I’m surprised that an obituary for Hallowell hasn’t emerged, because in 2008 he made the news as half of one of the first same-sex couples to marry legally in California.  He and his partner, John Dapper, were honored that year in the San Diego Pride parade.  Hallowell met Dapper (an art director who worked on Dark Shadows) in Los Angeles in 1945, when both were staffers at Fox (Hallowell worked on films for Elia Kazan and Joshua Logan there).  They remained together for over 65 years.  There’s a short film about the pair that’s making the rounds of LGBT festivals, and Hallowell was well enough to attend several of those screenings before he passed away.

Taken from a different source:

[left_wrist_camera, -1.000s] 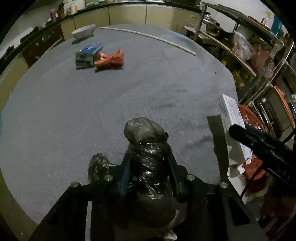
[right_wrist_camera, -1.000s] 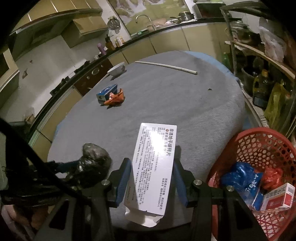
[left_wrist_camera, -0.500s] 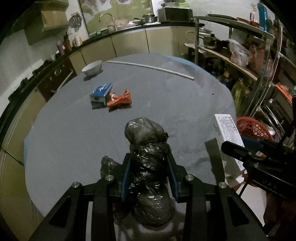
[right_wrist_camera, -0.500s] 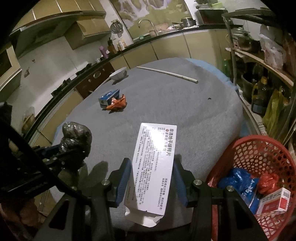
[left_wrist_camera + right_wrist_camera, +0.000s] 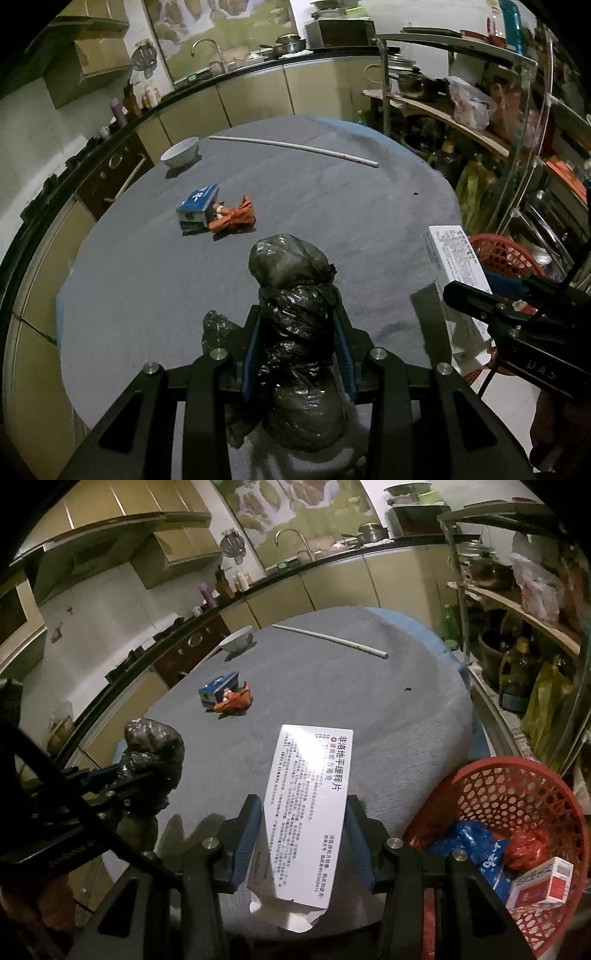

Lyman Hallowell (left) and John Dapper. (Via Gay San Diego)


3 Responses to “Obituaries: Alfred Brenner (1916-2011); Lyman Hallowell (1915-2011)”

  1. Mike Rice Says:

    Its the Cop Dramas that began in movies in the 1970s, that undermined the Liberal Dream.
    Remember all those sympathetic dramas of the fifties and sixties. Even Lost in Space felt
    sorry for the evil Dr. Smith. I didn’t figure out right away that Dr. Smith was a cosmic joke
    and comment on the weeniness of television drama of the fifties and sixties, until I got to thinking
    about him many decades later. The writers of these things had poured straight out of the Red Scare.
    The writer of the first Tom Tryon movie, I Married a Monster from Outer Space, was himself a
    communist from outer space. There were commies everywhere and TV shows often had a
    ludicrous side that wags in the audience could spot and laugh at. I led Three Lives, the story
    of commie Herbert Philbrick, played by Richard Carlson, was clearly the work of a fifth columnist
    who worked directly for Gus Hall and the Daily Worker. The stuff on television now is so Nazi
    its impossible to identify with these creeps. Hawaii Five O, the modern incarnation, is filled with
    heavies playing leads, like the misshapen son of James Caan, who has no business in the acting
    field. Where is the Paul Burke of Naked City who could find the innocent side
    of anyone who got hauled into the precinct? A confrontation between he and the evil Javerts-like
    Lieutenant Girard of the Fugitive, would have been a fit subject for a Serling written hour long
    Twilight Zone in the city of 8 million. The Serling documentary on PBS, which transformed Serling’s
    life story into telling episodes from his writing on the show was so ludicrously funny that I have to go
    back and have another look each year. Serling visits an episode with a variation on the merry go
    round going out of control scene from Hitchcock’s Strangers on a Train. The doom voiced narrator
    limning Serling on the show summons the scene where Gig Young tries to confront his earlier self in the
    little town he came from. Instead he finds his own father blocking his path: “Don’t get in his way, you
    have to let him live his own life!” says Dad. Gig protests, “the Shore Patrol, the Shore Patrol, I am the
    f**king shore patrol!” Suddenly Ramses appears, “Go from me Moses, for if you stay you will surely
    die!” I thought I hated old TV until I got a look at Righty Gary Sinise reading his robot-like lines on one
    of the awful CSI shows, while gearing up for another patriotically gorey memorial day weekend singalong
    on PBS. How did this Steppenwolf theater veteran fall so low? When Larry Fishburne was thrown into the
    horrible CSI TV dustbin, I prayed for him, and lo, he rose again on the third day, to appear once more in
    feature work! God Bless you Larry Fishburne!

  2. Mike Rice Says:

    If I could just see two episodes of East Side, West Side, with George C. Scott playing the chief social worker, I could be restored to my former self.

  3. If I knew who your former self was and if I felt he was worth restoring, I would send you ONE episode of EAST SIDE WEST SIDE.